ノクイアケス

ノクイアケスとゆう世界を舞台にした空想小説。

「シアンさん、どうしたんですか? 何処までいくつもりです?」

「何人いたかはわかんないけど、表に出てきてた男達とは別にずっと見てる奴が居ただろ? ここで街道外れるのはまずい」

「…。それはシアンさんが嘘ついたからですよね?」

「いや…。まぁ、そうだけど」

「見られているのに気がついた時に迂回すればよかったのでは?」

「んー、気付いたのはシャトと別れてからだったけど、いつから見られてたのか判んなかっただろ? 街の中でもしてたけど、刃物の手入れに使う油のにおいとか、獣と血のにおい…風に乗ってきてたから嫌な感じはしたけど途中で道をそれて変な言い掛かりつけられても嫌だしな。それでもさっさと街抜けようと思ったから適当な話作ったんだ。途中からは完全に興味が勝ったけどな」

自分に呆れたように口元を歪ませたシアンはちらっと街の方を振り返り、その流れで森の方へと視線を向けたがそのまま街道を横切るように流れる川にかかる橋を越える。

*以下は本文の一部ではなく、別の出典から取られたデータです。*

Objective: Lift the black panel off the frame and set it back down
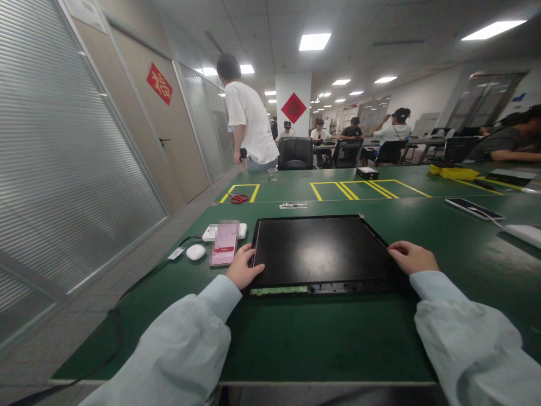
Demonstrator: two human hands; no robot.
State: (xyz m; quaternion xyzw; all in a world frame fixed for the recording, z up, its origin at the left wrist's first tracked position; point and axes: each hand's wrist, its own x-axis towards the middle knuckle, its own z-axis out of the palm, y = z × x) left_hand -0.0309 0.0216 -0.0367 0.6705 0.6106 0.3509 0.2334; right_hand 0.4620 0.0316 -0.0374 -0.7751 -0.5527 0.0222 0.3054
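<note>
A black flat display panel (321, 251) in a thin dark frame lies on the green table in front of me. Along its near edge a strip of green circuit board (279, 291) shows. My left hand (245, 267) grips the panel's left edge, thumb on top and the other fingers over the side. At the right edge, my right hand (412, 257) pinches the frame between thumb and fingers. The undersides of both grips are hidden.
Left of the panel are a phone (225, 245), a white rounded case (195, 252) and a white power strip (210, 232) with a black cable. Red scissors (239, 198) lie farther back. Another phone (474, 208) is at right. A person (251, 118) stands beyond the table.
</note>
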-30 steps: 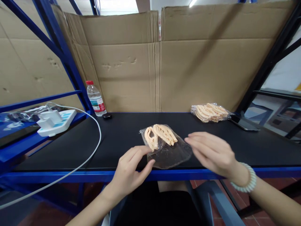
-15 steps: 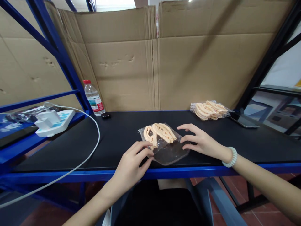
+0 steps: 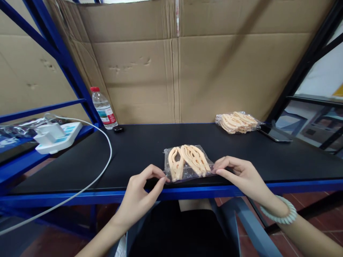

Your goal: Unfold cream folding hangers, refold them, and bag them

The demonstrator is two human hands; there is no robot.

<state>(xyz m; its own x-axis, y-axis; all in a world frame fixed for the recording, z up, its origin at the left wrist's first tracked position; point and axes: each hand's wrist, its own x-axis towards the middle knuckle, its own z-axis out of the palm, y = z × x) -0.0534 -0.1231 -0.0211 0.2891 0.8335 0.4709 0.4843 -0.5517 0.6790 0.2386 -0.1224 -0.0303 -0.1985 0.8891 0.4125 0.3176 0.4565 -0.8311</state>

ティーナは納得したようなしていないような微妙な表情をしていたが、一度だけ森を振り返り、『それで?』と歩きながらシアンに先を促した。

「自衛の為なのか喧嘩ふっかけようとしてるのかはしらないけど、とりあえず街の中全部が戦いに備えてるって感じだったろ。西の水場にこだわってたとこ見ると相手はあの嫌な感じの猫か、そうじゃなくてもあの辺りに住んでる奴なんだろうな」

街道が緩やかにカーブを描き、街が岩や木々に隠れて直接見えなくなるのを待って、シアンは…やはりその場からは見ることのできない…シャトと合流するはずだった森の方向に目星をつけて街道を外れ、開けた場所に出ないように気をつけながら木々の間を抜けていく。

まだ空は薄明るいがすでに日は沈み、街道沿いならばまだしも二人の周辺は本来ならば明かりが欲しいところ、とゆう暗さだったが、人目につくのを避けてシアンは明かりをつけることはない。

「シャト大丈夫かね…街に近付くことはないだろうし、街の方でもシャトに興味はないだろうけど、やっぱちょっと気になるな」

独り言のようなシアンの声を聞きながら、カティーナは街での出来事を思い返し、シアンが何を考えていたのかを推し量ろうとしていたが、最終的に首を捻るようにして『街の中で何を見せたかったのですか?』と口にした。

「あ? あの街、周りの岩とか何かと同じ赤土で建物が出来てたのに一画だけ木の壁が見えてただろ?」

「あ、はい。ありましたね」

「あそこ、何か感じなかったか?」

「何かと言われても…特に気になるようなことはなかったと思いますが」

「あそこ、たぶん何か飼ってるんだよ。肉を食うような大きい獣か何か。獣遣いがいるんだろうけど、魔獣なのかと思ったからカティーナ何か感じてるかと思ったんだけど、何もないのか?」

シアンは眉を寄せて『わざわざ結界でも張ってるのかね』と言い、一度言葉を切ると立ち止まって耳を澄ませた。

ときおり吹く風が揺らす枝葉の擦れる音、静寂を裂くように響く何処か間抜けな鳥の声。

川もあり、辺りを見れば木の実をはじめとして生き物達が口にするであろう草木が多いのにもかかわらず、地面や草木には生き物の痕跡がほとんどなく、シアンは聞こえてきた音とそれらを合わせると、どうにも落ち着かない、と暗い森の中を見回した。

「あの猫、やけに獣遣いを嫌ってたけど、なんか、解った気がするわ」

再び歩き出したシアンはそう口にして木々の向こうにわずかに見える街の陰に苦い顔を向けていた。